A fluid slug prepared from a borate cross-linked guar gel, having a guar concentration of 6 g/L (50 lb/1000 gal) was placed in a Plexiglas settling slot with dimensions 1000×300×4 mm, above a slug of similar-density slickwater containing 0.05 weight percent of a polyacrylamide friction reducer. No slug diffusion during the experimental time of 4 hours at room temperature was observed. The viscous slug remained consolidated and floated on the slickwater slug without settling.

Example 2

The behavior of a viscous slug being transported in a long horizontal pipe was studied. A laminar fluid flow regime was tested. These data can be used to evaluate slug transport inside a fracture. In order to investigate slug transport dependencies, a special set-up was constructed. It consisted of a clear plastic water pipe (35 m in length and 18 mm ID), systems for injection of the viscous slug and of a base fluid, a water pump, and two photo sensors (one at the beginning and one at the end of the pipe) to determine the length of the viscous slug, and a data acquisition system. A special loop was used for injection of slugs of the viscous fluid. A viscous slug of a desired composition was loaded into the slug injection loop before the experiment and was isolated from the main line by valves. Base fluid was pumped through the pipe for several minutes until the base fluid flow stabilized. Once flow stabilization was attained, the flow was directed into the slug sample injection loop and a viscous slug was pumped into the system.

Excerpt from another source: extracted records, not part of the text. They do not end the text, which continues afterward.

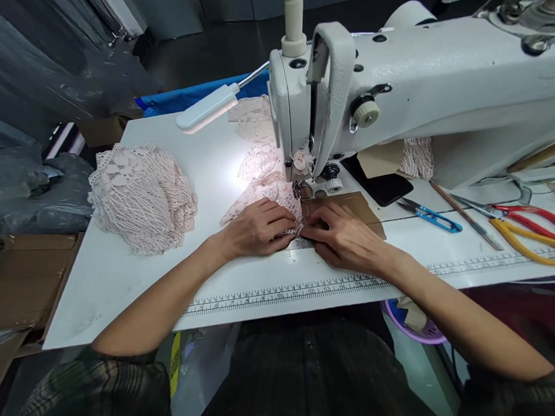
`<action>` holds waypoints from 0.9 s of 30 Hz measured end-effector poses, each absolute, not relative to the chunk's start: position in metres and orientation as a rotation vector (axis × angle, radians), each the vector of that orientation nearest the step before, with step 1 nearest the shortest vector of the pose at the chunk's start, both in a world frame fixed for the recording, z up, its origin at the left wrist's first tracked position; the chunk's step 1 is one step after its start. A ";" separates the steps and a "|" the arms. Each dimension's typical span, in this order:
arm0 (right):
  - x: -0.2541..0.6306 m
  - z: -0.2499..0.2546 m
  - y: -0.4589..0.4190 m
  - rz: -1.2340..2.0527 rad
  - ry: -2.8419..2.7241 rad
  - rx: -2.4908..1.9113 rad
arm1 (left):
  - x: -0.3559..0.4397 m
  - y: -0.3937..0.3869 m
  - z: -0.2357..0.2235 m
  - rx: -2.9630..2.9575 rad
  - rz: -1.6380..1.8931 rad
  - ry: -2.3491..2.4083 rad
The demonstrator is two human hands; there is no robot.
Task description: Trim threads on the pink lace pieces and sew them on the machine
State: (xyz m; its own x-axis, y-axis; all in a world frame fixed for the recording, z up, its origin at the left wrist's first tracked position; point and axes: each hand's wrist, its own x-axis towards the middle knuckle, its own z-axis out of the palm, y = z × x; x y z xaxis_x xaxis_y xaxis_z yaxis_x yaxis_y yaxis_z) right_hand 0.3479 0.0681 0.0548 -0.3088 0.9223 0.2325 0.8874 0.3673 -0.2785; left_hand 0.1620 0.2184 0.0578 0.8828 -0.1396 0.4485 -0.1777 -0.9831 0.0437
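A piece of pale pink lace fabric (pixel 271 192) lies under the needle area of a white sewing machine (pixel 294 108). My left hand (pixel 263 226) presses on this lace, fingers bent and closed together over its near edge. Just right of the presser foot, my right hand (pixel 344 235) pinches the lace's right edge between thumb and forefinger. Beneath that hand, a brown card (pixel 360 210) rests on the machine bed. More lace runs back behind the needle. The fingertips of both hands partly hide the held edge.
A lace pile (pixel 142 198) sits at left, under a lamp (pixel 208 108). At right lie a black phone (pixel 379 180), blue thread snips (pixel 431 215), and red-and-yellow-handled scissors (pixel 532 235). A printed ruler (pixel 271 296) follows the table's front edge. A purple basket (pixel 427 336) stands below.
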 end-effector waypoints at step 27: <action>0.376 0.044 0.097 0.207 -2.123 -1.424 | 0.162 0.213 0.061 3.107 0.840 -0.340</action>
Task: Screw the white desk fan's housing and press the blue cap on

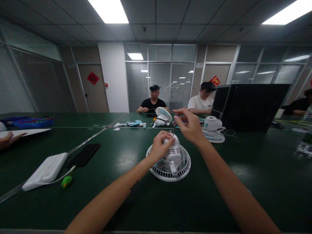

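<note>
A small white fan (170, 162) lies face down on the dark green table (122, 195), its motor housing pointing up. My left hand (161, 147) is closed on the top of that housing. Just above and to the right, my right hand (190, 126) pinches a thin screwdriver (173, 131) whose tip points down at the housing.
A white power bank (46, 171), a black phone (84, 155) and a small green object (66, 181) lie at the left. Two people sit across the table with more white fans (163, 116) (213, 128). A black monitor (251, 107) stands at right. Another person's hand (9, 139) rests at far left.
</note>
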A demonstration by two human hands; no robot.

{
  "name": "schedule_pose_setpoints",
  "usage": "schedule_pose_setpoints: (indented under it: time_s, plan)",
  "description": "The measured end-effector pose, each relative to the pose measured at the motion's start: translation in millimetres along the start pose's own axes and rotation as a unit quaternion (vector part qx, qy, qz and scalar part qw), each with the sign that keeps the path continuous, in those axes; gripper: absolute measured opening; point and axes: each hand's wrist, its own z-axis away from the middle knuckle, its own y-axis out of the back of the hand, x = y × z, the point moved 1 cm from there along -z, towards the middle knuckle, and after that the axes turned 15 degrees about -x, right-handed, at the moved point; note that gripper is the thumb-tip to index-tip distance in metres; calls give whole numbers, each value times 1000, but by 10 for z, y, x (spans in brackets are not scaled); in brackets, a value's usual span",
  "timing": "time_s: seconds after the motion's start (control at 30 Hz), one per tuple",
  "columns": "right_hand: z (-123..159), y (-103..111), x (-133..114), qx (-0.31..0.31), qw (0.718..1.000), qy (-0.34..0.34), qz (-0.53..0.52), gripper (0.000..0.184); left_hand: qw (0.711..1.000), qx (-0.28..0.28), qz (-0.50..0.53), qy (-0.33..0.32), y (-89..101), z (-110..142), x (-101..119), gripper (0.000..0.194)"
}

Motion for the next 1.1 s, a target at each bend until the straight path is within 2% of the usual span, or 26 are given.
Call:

Viscous fluid slugs were prepared from a borate cross-linked guar gel having a guar concentration of 6 g/L (50 lb/1000 gal) and dyed with phenolphthalein for visualization; a base fluid, slickwater, containing 0.05 wt % of a polyacrylamide friction reducer was used. The slickwater and viscous fluid slugs were pumped and slug stretching during transport inside the tube was studied. The flow rate of the slickwater was 8.1 L/min, which corresponds to a linear velocity of 43.6 cm/sec. The experiment showed that the average viscous fluid slug velocities were 42 cm/sec. The difference between the base fluid and the viscous slug velocities was caused by a fingering effect in which the denser and more viscous fluid was transported with a lower rate relative to the base fluid velocity. The initial slug lengths injected were 215±20 cm. The final slug lengths at the end of the tube were 250±24 cm. No significant slug stretching during transportation inside the tube was observed when the flow was laminar. This experiments shows that it is possible to transport slugs of viscous fluids inside a fracture; the slugs were not significantly dispersed under conditions that mimic the flow conditions inside a fracture.

Example 3

A manifold [3] as shown in FIG. 2 was built using Swagelok tubes with outer diameters varying from 6.35 mm (0.25 in) down to 1.59 mm ( 1/16 in). FIG. 3 shows the test results in which the pressure inside the tube was plotted against time. The same slickwater as used in Examples 1 and 2 was pumped through the manifold with a Knauer pump [1] at 0.5 l/min flow rate with pressures generally not exceeding 138 kPa (20 psi). Slugs of the crosslinked gel used in Examples 1 and 2 were then placed in the slurry tank [2] and the pressure was followed during pumping; the pressure increased up to 1007 kPa (146 psi), at which pressure the pressure relief rapture disk [4] broke. The manifold system emulates a complex fracture network during the diversion stage, and the rupture disk break mimics fracturing of a non-stimulated zone of the reservoir due to the net pressure increase.

Claims

1. A method for fracturing a subterranean formation comprising a first cycle comprising (a) injecting a pad fluid having a viscosity of less than about 50 mPa·s at a shear rate of 100 s−1 under ambient conditions, (b) injecting proppant slurry having a viscosity of less than about 50 mPa·s at a shear rate of 100 s−1 under ambient conditions, (c) injecting a thickened fluid having a viscosity of greater than about 50 mPa·s at a shear rate of 100 s−1 under ambient conditions, and one or more than one subsequent cycles comprising repeating steps (b) and (c).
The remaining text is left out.